Of course, we all know that no party and neither side in the leave-remain debate has a monopoly on ignorance. Remainers can all too often speak unwittingly with a sense of their own infallibility (even if language is tempered with ‘remain and reform’). Brexiters on the other hand, can sometimes promote a sense of nationalistic pride that, to many, sounds racist or xenophobic. Naturally, each of us — regardless of our position — can obtain facts to support decisions we make for entirely non-rational reasons. After all, reason arises at sunset. In other words, facts, reasons, rationality are often wheeled out to support subconscious decisions we have long since made for emotional reasons. Little wonder that debates often tend to be fruitless, endless and pointless.
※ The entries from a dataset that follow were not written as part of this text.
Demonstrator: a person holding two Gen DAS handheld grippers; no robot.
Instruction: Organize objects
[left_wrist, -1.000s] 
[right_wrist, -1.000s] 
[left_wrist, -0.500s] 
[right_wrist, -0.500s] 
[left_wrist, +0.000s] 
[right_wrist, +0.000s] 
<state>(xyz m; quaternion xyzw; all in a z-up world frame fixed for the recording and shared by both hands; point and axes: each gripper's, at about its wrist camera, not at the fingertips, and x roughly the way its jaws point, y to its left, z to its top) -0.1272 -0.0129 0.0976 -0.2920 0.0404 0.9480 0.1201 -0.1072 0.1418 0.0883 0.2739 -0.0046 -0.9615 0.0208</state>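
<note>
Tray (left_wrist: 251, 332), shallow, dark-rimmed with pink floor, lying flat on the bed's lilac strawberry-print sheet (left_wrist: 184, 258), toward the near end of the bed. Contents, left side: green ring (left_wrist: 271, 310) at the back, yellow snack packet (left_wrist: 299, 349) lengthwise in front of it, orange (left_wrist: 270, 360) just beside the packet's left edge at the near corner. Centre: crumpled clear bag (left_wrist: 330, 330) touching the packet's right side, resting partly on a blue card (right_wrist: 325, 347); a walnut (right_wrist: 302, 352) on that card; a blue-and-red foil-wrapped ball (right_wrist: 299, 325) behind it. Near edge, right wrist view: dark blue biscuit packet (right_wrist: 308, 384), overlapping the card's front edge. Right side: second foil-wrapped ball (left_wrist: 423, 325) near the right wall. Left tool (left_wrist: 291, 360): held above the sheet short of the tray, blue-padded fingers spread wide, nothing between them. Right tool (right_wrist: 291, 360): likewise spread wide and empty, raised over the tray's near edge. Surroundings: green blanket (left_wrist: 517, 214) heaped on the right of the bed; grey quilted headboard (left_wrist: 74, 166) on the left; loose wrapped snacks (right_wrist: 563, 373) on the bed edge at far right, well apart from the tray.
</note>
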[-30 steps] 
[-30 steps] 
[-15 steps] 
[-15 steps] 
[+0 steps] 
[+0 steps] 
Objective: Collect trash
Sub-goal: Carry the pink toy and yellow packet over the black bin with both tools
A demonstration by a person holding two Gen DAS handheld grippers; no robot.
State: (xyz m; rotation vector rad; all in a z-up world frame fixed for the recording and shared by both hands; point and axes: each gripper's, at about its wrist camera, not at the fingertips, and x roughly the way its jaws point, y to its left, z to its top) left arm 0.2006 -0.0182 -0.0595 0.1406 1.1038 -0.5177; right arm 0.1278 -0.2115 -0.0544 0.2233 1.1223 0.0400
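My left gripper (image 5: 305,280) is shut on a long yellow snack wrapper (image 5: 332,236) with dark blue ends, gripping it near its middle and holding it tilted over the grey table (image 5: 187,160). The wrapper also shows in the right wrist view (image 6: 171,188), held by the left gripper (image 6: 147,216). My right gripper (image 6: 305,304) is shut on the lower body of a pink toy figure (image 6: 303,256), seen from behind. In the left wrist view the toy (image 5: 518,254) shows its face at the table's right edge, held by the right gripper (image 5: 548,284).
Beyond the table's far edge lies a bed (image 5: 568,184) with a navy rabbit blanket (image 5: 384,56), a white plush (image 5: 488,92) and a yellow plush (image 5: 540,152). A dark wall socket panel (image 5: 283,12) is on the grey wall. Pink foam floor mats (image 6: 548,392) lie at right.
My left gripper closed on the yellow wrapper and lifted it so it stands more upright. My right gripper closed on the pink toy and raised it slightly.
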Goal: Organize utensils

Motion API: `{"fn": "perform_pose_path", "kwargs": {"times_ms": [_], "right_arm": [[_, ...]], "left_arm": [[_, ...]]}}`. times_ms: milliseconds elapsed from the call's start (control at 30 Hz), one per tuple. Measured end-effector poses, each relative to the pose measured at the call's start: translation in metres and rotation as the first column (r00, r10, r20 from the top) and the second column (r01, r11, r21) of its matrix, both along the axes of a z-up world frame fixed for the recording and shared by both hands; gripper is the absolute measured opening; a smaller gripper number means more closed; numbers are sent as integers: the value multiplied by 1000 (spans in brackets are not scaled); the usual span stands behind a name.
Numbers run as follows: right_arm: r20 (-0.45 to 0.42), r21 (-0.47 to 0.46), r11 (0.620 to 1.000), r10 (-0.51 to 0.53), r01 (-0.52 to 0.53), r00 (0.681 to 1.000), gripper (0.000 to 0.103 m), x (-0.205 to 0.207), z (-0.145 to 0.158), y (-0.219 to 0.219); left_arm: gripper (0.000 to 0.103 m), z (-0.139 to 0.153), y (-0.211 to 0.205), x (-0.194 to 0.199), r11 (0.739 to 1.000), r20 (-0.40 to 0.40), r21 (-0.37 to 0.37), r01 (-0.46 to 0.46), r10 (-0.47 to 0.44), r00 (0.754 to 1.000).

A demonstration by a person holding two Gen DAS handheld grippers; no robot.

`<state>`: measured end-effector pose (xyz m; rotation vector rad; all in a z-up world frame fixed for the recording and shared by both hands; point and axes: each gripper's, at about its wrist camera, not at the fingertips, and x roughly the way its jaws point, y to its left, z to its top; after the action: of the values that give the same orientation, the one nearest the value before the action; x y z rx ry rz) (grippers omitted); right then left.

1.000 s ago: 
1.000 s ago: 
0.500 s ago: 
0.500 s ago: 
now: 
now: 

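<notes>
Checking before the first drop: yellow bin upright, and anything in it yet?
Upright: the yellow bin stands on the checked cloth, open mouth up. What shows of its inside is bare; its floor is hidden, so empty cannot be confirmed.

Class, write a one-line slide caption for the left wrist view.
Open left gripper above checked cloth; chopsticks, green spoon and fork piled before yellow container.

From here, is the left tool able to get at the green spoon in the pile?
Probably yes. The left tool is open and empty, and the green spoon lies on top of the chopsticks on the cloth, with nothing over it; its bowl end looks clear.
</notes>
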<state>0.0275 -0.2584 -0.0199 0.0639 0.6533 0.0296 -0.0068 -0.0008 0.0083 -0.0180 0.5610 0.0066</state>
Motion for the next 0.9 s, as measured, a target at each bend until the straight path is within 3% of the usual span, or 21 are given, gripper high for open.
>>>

In a church meeting, changing one’s mind in the course of lively discussion (or more likely, in post-meeting reflection) is part of the reason we gather together. We encounter holiness when we encounter another, and Christ often reveals himself in the voice of those with whom we profoundly disagree. The capacity to allow our mindset (or ‘nous’) to be transformed after (‘meta’) such an encounter is what scripture means by repentance (‘metanoia’). This is the beating heart of Baptist political discourse. In public political discourse however, if a party representative changes their mind in the course of debate, they are sacked.

To change one’s mind is not necessarily to switch party allegiance. It can mean to hang a question mark over one’s own presumed infallibility, and to feel a sense of disturbance about the credibility of positions that threaten us.

To model a Christian political discourse then, is profoundly difficult. It does not require that we wrap our strongly held convictions in the false humility of debilitatingly polite language. It means that robust, difficult, and strongly expressed anger, frustration or enthusiasm are properly heard — that our emotion as well as our reason is expressed. Disagreement can be strong and disturbing, it can cause offence and upset. Rather than shy away from all that, a genuine exchange brings these difficulties to the table in the knowledge that they are underpinned by a greater sense of seeking the mind of Christ.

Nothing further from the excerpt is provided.